In an effort to deal with the physical abuse problem, some specifications call for all horizontal piping to be insulated with rigid material while allowing a fibrous option on the vertical lines. others modify this specification by requiring rigid insulation to a height of 6 to 10 ft on vertical lines to protect against lateral abuse. still, in facilities that have a history of a rough environment, it is most common to specify the rigid material for all piping and equipment except that which is totally enclosed or isolated.

As previously mentioned, the primary insulation material choice is between rigid and nonrigid materials. Calcium silicate, cellular glass, and expanded perlite products fit the rigid category, whereas most mineral wool and fiberglass products are nonrigid. Over the years, the calcium silicate products have become the standard for rigorous services, combining good thermal efficiency with exceptional compressive strength and abuse resistance. The maintenance activities associated with rigid insulations are significantly less than the maintenance and replacement needs of the softer insulations in abuse areas. The costs associated with this are discussed in a later section. However, it is also recognized that often, maintenance activities are lacking, which results in a deteriorated insulation system operating at reduced efficiency for a long period of time.

Form Required

The third general category to consider is the insulation form required for the application. Obviously, pipe insulation and flat sheets are manufactured for specific purposes, and the lack of a specific form eliminates that product from consideration. However, there are subtle differences between form that can make a significant difference in installation costs and system efficiency.

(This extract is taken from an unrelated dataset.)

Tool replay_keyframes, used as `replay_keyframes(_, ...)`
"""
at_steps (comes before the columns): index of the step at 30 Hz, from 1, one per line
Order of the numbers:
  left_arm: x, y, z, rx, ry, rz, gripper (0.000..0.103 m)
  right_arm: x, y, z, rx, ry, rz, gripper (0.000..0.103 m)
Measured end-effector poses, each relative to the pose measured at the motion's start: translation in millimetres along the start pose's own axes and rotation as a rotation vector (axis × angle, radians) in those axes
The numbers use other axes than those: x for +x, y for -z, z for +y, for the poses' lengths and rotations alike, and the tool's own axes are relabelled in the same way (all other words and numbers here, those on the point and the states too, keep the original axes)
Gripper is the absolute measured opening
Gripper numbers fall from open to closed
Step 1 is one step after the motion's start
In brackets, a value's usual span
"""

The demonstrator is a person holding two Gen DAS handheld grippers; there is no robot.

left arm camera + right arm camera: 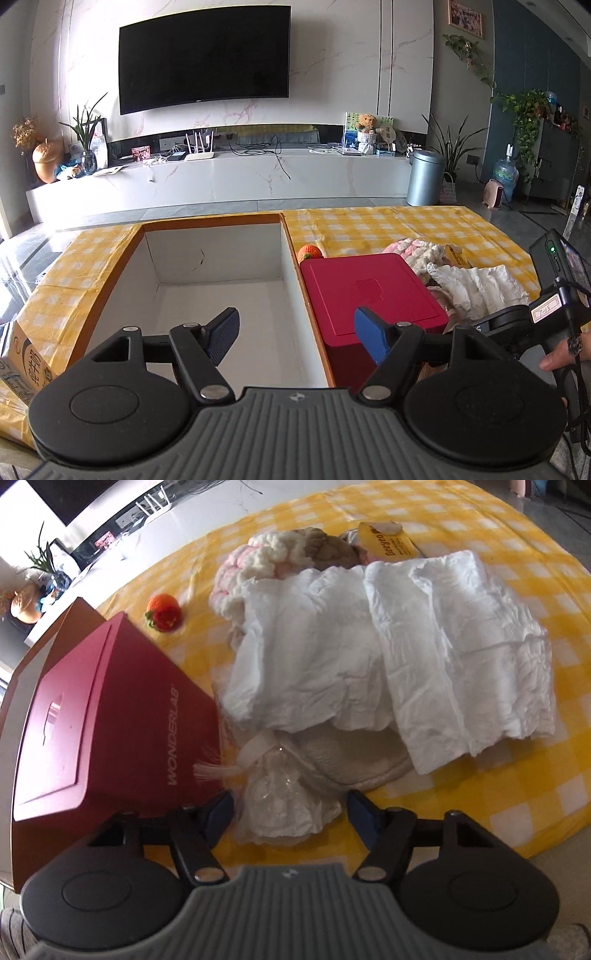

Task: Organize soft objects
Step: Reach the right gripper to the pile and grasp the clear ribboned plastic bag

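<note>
Soft clear plastic pouch [291, 805] sits between the right gripper's [290, 814] spread jaws; next, squeeze it. Left gripper [295, 334], jaws spread, waits above the big empty cardboard box [218, 254].

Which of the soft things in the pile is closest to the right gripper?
The small crinkly clear-wrapped bundle. It sits right between the right gripper's open fingers, while the big white padded sheets and the knitted piece lie farther back.
</note>
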State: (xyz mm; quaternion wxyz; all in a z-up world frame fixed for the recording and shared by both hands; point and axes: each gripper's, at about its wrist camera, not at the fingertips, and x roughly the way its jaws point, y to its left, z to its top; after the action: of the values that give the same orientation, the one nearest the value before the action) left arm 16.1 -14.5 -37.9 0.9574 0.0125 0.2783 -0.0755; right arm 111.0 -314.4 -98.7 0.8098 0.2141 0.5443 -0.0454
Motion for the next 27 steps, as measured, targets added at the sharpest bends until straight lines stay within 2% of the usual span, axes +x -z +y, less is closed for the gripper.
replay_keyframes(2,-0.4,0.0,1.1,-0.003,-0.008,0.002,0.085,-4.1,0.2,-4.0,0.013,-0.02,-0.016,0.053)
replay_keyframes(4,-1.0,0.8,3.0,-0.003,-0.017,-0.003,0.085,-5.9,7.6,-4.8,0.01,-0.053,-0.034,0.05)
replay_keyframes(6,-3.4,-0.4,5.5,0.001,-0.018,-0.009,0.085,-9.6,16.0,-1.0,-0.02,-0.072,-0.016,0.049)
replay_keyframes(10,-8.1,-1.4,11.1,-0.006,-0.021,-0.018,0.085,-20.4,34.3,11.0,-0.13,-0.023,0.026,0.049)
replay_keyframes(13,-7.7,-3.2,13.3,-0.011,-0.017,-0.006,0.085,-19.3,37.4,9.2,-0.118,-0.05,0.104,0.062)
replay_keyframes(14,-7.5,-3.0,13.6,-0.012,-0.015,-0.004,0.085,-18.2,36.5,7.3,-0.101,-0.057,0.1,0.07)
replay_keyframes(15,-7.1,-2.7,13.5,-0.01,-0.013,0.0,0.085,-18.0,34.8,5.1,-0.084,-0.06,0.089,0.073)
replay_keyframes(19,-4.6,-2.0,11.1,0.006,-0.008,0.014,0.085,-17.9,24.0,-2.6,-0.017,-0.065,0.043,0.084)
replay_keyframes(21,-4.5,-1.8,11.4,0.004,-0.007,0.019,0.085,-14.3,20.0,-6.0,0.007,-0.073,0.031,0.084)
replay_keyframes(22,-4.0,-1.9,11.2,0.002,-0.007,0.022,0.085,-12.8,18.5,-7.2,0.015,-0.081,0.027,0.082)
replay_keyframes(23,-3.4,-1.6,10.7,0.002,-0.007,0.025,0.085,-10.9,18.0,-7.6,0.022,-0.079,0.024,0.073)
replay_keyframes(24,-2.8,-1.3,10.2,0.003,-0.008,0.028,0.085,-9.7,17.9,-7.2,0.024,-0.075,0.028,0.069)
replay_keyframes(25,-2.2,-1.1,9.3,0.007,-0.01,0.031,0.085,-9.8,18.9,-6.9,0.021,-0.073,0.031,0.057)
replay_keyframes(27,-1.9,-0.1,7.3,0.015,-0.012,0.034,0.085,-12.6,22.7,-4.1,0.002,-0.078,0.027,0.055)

On flat panels, the two significant factors are panel size and the single-layer thickness available. A fibrous 4 x 8 ft sheet is applied much more rapidly than four 2 x 4 ft sheets, and it is possible that the number of pins required might be reduced. In regard to thickness, if one material can be supplied 4 in. thick as a single layer as opposed to two 2-in.-thick layers, the first option will result in significant labor savings. The same holds true for 18-in.- vs. 12-in.-wide rigid block installation.

Fibrous pipe insulations have three typical forms: one-piece hinged snap-on, two piece halfsections, and flexible blanket wraparound. For most pipe sizes, the one-piece material is the fastest to install and may not require banding if the jacket is attached to the insulation and secured to itself. Two-piece products must be wired in place and then subsequently jacketed in a separate operation. Wrap-around blankets are becoming more popular, especially for large-diameter pipe and small vessels. They come in standard roll lengths and are cut to length on the job site.

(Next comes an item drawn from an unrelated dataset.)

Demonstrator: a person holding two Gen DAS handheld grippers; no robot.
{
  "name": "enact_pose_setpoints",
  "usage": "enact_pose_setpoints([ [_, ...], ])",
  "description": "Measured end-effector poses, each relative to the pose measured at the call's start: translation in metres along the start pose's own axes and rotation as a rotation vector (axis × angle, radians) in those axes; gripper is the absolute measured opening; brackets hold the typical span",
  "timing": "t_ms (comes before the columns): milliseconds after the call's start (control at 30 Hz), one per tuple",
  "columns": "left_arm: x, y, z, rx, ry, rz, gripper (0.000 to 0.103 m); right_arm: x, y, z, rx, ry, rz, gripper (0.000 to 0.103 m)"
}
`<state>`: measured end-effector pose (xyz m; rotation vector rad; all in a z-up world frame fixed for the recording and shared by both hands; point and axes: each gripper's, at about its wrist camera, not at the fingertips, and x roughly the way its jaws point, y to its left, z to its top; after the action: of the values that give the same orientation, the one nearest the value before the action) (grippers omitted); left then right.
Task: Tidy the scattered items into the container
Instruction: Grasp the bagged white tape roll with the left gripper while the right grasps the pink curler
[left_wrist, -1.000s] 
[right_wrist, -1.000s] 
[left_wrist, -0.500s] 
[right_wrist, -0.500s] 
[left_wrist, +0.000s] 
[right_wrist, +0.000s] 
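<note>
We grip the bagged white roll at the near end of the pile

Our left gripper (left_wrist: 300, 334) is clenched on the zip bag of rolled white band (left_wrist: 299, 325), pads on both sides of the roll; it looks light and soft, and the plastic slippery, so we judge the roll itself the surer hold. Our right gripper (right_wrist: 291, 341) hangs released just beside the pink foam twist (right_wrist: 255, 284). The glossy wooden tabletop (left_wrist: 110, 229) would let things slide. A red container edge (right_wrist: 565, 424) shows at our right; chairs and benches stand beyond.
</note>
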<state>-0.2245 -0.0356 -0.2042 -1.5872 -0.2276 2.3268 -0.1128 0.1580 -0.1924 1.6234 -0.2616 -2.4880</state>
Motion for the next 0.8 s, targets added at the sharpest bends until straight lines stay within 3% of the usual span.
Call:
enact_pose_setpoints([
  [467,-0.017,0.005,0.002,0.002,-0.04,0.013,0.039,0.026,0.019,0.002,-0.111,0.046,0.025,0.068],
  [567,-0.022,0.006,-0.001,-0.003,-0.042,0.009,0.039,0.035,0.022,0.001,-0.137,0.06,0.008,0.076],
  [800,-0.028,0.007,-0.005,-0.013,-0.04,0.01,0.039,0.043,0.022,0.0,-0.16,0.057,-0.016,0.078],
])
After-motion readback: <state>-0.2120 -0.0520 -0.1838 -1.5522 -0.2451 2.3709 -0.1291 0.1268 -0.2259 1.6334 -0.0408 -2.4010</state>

Rigid insulations also have different forms, which vary with the manufacturer. The two-piece half-section pipe insulation is standard. However, these sections can be supplied prejacketed with aluminum, which in effect gives a one-piece hinged section that does not need a separate application of insulation and jacket. Also, thicknesses up to 6 in. are available, eliminating the need for double-layer applications where they are not required for expansion reasons. The greatest diversity comes in the large-diameter pipe sizes. Quads (quarter sections)

are available and are both quicker to install and thermally more efficient than is scored block bent around the pipe. Similarly, curved radius blocks are available for sizes above quads and provide a better fit than does flat beveled block or scored block.

The important point is that the available forms of insulation may well affect the decision as to which material to select and which manufacturer to purchase that material from. It is unwise to assume that all manufacturers offer the same sizes and forms or that the cost to install the product is not affected by its form.